What you should do
No pictures, nothing altered: return the data below.

Input data
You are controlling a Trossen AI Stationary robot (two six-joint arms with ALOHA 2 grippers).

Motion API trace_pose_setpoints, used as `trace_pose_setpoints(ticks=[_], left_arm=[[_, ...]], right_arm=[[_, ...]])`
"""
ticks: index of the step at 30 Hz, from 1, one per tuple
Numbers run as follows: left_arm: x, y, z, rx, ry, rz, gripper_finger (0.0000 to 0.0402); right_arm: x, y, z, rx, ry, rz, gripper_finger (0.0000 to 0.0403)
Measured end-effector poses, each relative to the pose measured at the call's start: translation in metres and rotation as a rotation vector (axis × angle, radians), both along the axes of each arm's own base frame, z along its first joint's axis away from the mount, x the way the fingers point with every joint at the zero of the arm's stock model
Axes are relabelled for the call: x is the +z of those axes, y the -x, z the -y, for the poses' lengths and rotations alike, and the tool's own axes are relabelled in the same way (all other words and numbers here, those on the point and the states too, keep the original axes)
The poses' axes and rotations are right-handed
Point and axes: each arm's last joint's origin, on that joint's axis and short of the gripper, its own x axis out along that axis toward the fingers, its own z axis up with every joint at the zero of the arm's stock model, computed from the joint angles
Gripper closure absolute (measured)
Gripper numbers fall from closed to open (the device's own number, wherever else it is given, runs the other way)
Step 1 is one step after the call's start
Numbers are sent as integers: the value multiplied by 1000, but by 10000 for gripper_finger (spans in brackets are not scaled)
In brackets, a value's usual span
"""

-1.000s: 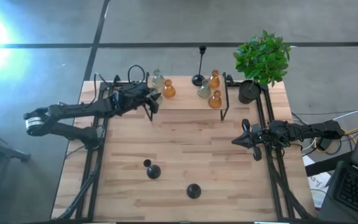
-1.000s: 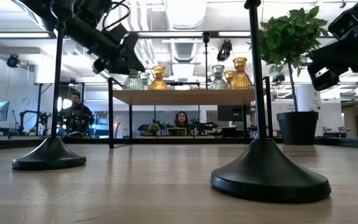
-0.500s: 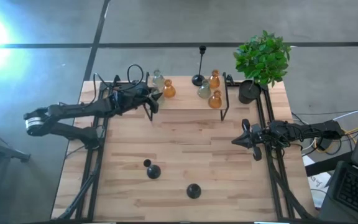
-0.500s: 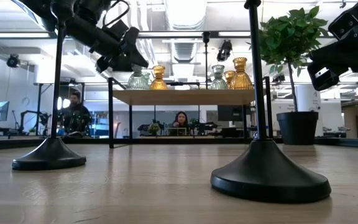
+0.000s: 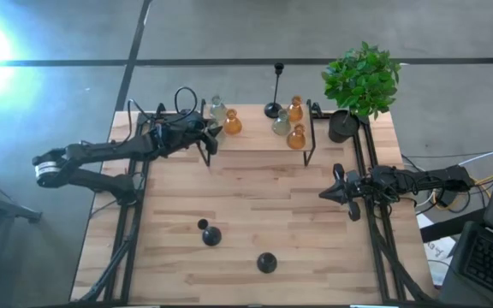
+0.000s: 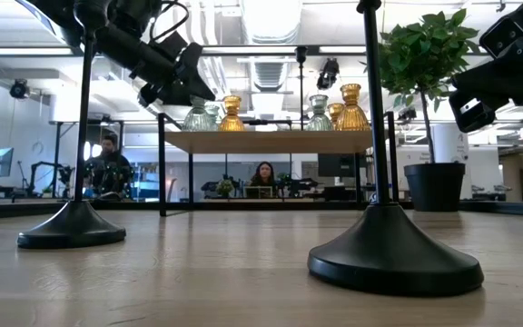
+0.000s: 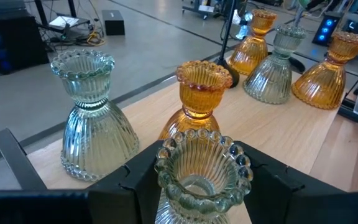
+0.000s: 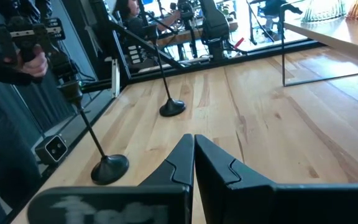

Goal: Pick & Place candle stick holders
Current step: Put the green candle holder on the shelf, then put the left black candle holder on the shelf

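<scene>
1. Nothing much has shifted since the earlier frames: the left gripper (image 5: 215, 133) still hangs at the wooden shelf's (image 5: 255, 139) left end, clamped on a clear-grey holder (image 7: 202, 168).
2. Broad bare table (image 5: 255, 192) lies between the shelf and two black holders (image 5: 211, 235) (image 5: 266, 262).
3. Right gripper (image 5: 325, 195), fingers shut, waits at the right edge.
4. Amber holders (image 5: 296, 136) stand on the shelf; a person (image 6: 264, 175) sits beyond.

Bright even light, strong glare at high view's left edge
</scene>
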Motion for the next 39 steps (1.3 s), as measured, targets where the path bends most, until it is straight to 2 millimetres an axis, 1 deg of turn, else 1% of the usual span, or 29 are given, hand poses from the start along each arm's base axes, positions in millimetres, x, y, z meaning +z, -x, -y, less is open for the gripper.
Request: trace_pose_setpoints(ticks=[8, 11, 17, 19, 22, 29, 35, 37, 39], left_arm=[[0, 0, 0, -3, 0, 0, 209], [1, 0, 0, -2, -2, 2, 188], [1, 0, 0, -5, -11, -7, 128], [1, 0, 0, -9, -25, -18, 114], [3, 2, 1, -10, -32, -12, 105], [23, 6, 3, -17, -89, 33, 105], [53, 11, 5, -22, -146, 109, 101], [64, 15, 8, -73, -149, 141, 101], [75, 20, 14, -188, -139, 178, 101]], right_arm=[[0, 0, 0, 0, 0, 0, 394], [0, 0, 0, 1, 0, 0, 394], [0, 0, 0, 0, 0, 0, 394], [0, 0, 0, 1, 0, 0, 394], [0, 0, 0, 0, 0, 0, 394], [0, 0, 0, 0, 0, 0, 394], [0, 0, 0, 0, 0, 0, 394], [0, 0, 0, 0, 0, 0, 394], [0, 0, 0, 0, 0, 0, 394]])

The completed task
You are controlling a Trossen AI Stationary robot (two six-joint arms with ALOHA 2 grippers).

Motion API trace_pose_setpoints, used as `trace_pose_setpoints(ticks=[_], left_arm=[[_, ...]], right_arm=[[_, ...]])`
"""
ticks: index of the step at 30 Hz, from 1, one per tuple
Numbers run as follows: left_arm: x, y, z, rx, ry, rz, gripper_finger (0.0000 to 0.0402); right_arm: x, y, z, rx, ry, rz, gripper_finger (0.0000 to 0.0403)
Measured end-effector poses, each relative to the pose measured at the call's start: translation in metres and rotation as a rotation vector (axis × angle, radians), both along the axes of each arm's own base frame, z along its first joint's axis away from the mount, x the way the fingers point with every joint at the zero of the arm's stock model
Axes are relabelled for the call: x is the +z of those axes, y the -x, z the -y, for the poses' lengths and rotations alike, and the tool's own axes are relabelled in the same way (all other words and numbers here, those on the point and the states too, keep the original axes)
The poses' axes and rotations are right-handed
Point and axes: each arm's last joint's origin, on that joint's axis and short of the gripper, its own x axis out along that axis toward the fingers, its own z axis up with every joint at the zero of the arm's stock model, computed from the joint angles
Gripper closure absolute (measured)
Gripper numbers fall from closed to open (the device's own number, wherever else it is given, runs the other way)
Step 1 is one step after the call's start
Numbers are sent as integers: the value multiplied by 1000, but by 10000 for gripper_finger (spans in brackets are not scaled)
In brackets, a value's usual span
"""

-1.000s: 
-1.000s: 
-0.500s: 
-0.500s: 
+0.000s: 
+0.000s: 
+0.000s: 
+0.000s: 

Goal: Pick & Place candle stick holders
Current step: Put the green candle holder on the shelf, then put the left black candle holder on the shelf

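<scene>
1. Nothing much has shifted since the earlier frames: the left gripper (image 5: 215, 133) still hangs at the wooden shelf's (image 5: 255, 139) left end, clamped on a clear-grey holder (image 7: 202, 168).
2. Broad bare table (image 5: 255, 192) lies between the shelf and two black holders (image 5: 211, 235) (image 5: 266, 262).
3. Right gripper (image 5: 325, 195), fingers shut, waits at the right edge.
4. Amber holders (image 5: 296, 136) stand on the shelf; a person (image 6: 264, 175) sits beyond.

Bright even light, strong glare at high view's left edge
</scene>
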Motion for the next 39 steps (1.3 s), as measured, targets where the path bends most, until it is straight to 2 millimetres an axis, 1 deg of turn, else 1% of the usual span, or 29 are given, hand poses from the start along each arm's base axes, positions in millimetres, x, y, z meaning +z, -x, -y, less is open for the gripper.
Request: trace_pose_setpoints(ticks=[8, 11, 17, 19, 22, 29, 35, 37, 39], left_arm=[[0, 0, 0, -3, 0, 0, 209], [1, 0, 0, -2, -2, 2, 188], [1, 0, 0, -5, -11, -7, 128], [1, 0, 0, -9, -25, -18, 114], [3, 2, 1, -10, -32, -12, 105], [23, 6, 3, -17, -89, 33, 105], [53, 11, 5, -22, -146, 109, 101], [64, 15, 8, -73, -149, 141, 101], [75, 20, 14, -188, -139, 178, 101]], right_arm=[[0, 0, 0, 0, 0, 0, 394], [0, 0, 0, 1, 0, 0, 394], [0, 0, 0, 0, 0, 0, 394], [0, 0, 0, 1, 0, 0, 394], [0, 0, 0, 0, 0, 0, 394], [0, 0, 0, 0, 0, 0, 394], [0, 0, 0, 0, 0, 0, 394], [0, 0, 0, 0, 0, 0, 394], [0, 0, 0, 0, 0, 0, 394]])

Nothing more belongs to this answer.